On Oceanic Rogue Waves (1501.03370v5)

Abstract: We propose a new conceptual framework for the prediction of rogue waves and third-order space-time extremes of wind seas that relies on the Tayfun (1980) and Janssen (2009) models coupled with Adler-Taylor (2009) theory on the Euler characteristics of random fields. Extreme statistics of the Andrea rogue wave event are examined capitalizing on European Reanalysis (ERA)-interim data.

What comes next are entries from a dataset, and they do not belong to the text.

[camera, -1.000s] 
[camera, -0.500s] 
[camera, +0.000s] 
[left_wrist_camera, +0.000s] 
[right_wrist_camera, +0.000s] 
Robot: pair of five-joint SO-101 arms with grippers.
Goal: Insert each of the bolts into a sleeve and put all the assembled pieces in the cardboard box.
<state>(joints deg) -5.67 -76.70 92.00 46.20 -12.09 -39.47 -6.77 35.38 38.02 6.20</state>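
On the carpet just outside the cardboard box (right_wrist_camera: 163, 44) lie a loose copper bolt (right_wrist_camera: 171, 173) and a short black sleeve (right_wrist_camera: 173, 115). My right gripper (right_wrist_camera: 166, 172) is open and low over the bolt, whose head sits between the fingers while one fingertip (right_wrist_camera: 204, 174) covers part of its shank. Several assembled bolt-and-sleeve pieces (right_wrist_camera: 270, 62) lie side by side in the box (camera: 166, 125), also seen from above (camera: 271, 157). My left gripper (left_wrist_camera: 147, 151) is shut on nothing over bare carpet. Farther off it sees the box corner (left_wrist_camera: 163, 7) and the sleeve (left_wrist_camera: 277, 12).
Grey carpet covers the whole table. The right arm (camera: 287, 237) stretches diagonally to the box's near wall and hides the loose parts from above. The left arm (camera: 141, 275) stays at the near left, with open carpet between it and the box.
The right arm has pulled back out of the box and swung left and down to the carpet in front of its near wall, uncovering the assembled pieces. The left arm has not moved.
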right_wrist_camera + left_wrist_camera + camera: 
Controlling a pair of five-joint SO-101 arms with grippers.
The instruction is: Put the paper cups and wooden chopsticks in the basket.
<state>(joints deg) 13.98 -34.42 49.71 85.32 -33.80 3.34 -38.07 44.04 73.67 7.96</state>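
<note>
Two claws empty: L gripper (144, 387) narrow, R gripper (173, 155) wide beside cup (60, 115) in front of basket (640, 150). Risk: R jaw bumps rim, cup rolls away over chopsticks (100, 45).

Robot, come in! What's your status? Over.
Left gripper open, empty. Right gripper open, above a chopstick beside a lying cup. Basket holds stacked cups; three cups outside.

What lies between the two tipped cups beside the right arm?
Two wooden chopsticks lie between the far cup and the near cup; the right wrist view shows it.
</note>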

A refinement of Janssen's (2003) theory suggests that in realistic oceanic seas characterized by short-crested multidirectional waves, homogeneous and Gaussian initial conditions become irrelevant as the wave field adjusts to a non-Gaussian state dominated by bound nonlinearities over time scales $t\gg t_{c}\approx0.13T_{0}/\nu\sigma_{\theta}$, where $T_{0}$, $\nu$ and $\sigma_{\theta}$ denote mean wave period, spectral bandwidth and angular spreading of dominant waves. For the Andrea storm, ERA-interim predictions yield $t_{c}/T_{0}\sim O(1)$ indicating that quasi-resonant interactions are negligible. Further, the mean maximum sea surface height expected over the Ekofisk platform's area is higher than that expected at a fixed point. However, both of these statistics underestimate the actual crest height $h_{obs}\sim1.63H_s$ observed at a point near the Ekofisk site, where $H_s$ is the significant wave height. To explain the nature of such extreme, we account for both skewness and kurtosis effects and consider the threshold $h_{q}$ exceeded with probability $q$ by the maximum surface height of a sea state over an area in time. We find that $h_{obs}$ nearly coincides with the threshold $h_{1/1000}\sim1.62H_s$ estimated at a point for a typical $3$-hour sea state, suggesting that the Andrea rogue wave is likely to be a rare occurrence in quasi-Gaussian seas.